▸ WORK ORDER
All lines of the material must be output verbatim.

[[ GIVEN DATA open ]]

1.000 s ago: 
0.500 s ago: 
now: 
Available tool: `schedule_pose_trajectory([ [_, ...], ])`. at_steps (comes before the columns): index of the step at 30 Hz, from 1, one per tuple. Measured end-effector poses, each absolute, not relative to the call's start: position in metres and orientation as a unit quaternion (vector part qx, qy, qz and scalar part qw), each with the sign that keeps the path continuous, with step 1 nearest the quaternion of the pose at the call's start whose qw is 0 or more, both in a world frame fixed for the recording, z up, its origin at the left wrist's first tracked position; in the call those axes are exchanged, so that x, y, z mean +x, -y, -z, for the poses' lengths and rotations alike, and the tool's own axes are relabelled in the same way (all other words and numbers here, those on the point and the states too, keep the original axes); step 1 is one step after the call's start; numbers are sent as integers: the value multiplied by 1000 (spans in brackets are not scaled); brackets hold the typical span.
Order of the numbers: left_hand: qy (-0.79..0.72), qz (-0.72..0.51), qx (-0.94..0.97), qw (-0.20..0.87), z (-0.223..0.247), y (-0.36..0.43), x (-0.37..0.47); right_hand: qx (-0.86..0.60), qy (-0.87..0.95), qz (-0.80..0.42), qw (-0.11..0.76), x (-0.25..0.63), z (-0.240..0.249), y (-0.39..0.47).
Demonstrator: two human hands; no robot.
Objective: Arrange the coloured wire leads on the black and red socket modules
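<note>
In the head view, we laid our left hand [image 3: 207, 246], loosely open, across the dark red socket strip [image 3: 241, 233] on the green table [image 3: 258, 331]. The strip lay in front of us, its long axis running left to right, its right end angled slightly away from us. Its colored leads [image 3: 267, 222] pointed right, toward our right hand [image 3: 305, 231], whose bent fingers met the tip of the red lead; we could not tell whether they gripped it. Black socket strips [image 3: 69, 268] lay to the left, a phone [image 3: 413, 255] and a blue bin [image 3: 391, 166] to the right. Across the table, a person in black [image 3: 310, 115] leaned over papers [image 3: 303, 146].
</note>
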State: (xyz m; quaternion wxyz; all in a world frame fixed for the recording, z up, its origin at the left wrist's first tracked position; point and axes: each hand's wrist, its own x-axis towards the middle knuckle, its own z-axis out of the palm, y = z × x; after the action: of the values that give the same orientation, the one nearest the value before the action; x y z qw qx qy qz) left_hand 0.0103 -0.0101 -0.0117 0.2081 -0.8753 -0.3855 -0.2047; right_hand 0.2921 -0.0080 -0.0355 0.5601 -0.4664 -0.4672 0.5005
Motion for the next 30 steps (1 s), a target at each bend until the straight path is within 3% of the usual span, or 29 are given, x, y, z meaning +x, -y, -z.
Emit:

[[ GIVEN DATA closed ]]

▸ ANSWER SECTION
1.000 s ago: 
0.500 s ago: 
now: 
Available tool: `schedule_pose_trajectory([ [_, ...], ])`. at_steps (comes before the columns): index of the step at 30 Hz, from 1, one per tuple. Measured end-effector poses, each absolute, not relative to the call's start: position in metres and orientation as a unit quaternion (vector part qx, qy, qz and scalar part qw), each with the sign that keeps the path continuous, with step 1 nearest the quaternion of the pose at the call's start whose qw is 0 or more, both in a world frame fixed for the recording, z up, its origin at the left wrist's first tracked position; in the call those axes are exchanged, so that x, y, z mean +x, -y, -z, for the poses' lengths and rotations alike, and the tool's own axes are relabelled in the same way (all other words and numbers here, those on the point and the states too, keep the original axes); step 1 is one step after the call's start; numbers are sent as integers: the value multiplied by 1000 (spans in brackets are not scaled); brackets hold the typical span.
Order of the numbers: left_hand: qy (-0.79..0.72), qz (-0.72..0.51), qx (-0.94..0.97), qw (-0.20..0.87), z (-0.223..0.247), y (-0.36..0.43), x (-0.37..0.47); right_hand: qx (-0.86..0.60), qy (-0.87..0.95), qz (-0.80..0.42), qw (-0.11..0.76), x (-0.25..0.63), z (-0.240..0.249), y (-0.39..0.47).
Demonstrator: two human hands; no robot.
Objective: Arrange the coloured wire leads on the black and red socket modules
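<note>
In the head view, we laid our left hand [image 3: 207, 246], loosely open, across the dark red socket strip [image 3: 241, 233] on the green table [image 3: 258, 331]. The strip lay in front of us, its long axis running left to right, its right end angled slightly away from us. Its colored leads [image 3: 267, 222] pointed right, toward our right hand [image 3: 305, 231], whose bent fingers met the tip of the red lead; we could not tell whether they gripped it. Black socket strips [image 3: 69, 268] lay to the left, a phone [image 3: 413, 255] and a blue bin [image 3: 391, 166] to the right. Across the table, a person in black [image 3: 310, 115] leaned over papers [image 3: 303, 146].
</note>
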State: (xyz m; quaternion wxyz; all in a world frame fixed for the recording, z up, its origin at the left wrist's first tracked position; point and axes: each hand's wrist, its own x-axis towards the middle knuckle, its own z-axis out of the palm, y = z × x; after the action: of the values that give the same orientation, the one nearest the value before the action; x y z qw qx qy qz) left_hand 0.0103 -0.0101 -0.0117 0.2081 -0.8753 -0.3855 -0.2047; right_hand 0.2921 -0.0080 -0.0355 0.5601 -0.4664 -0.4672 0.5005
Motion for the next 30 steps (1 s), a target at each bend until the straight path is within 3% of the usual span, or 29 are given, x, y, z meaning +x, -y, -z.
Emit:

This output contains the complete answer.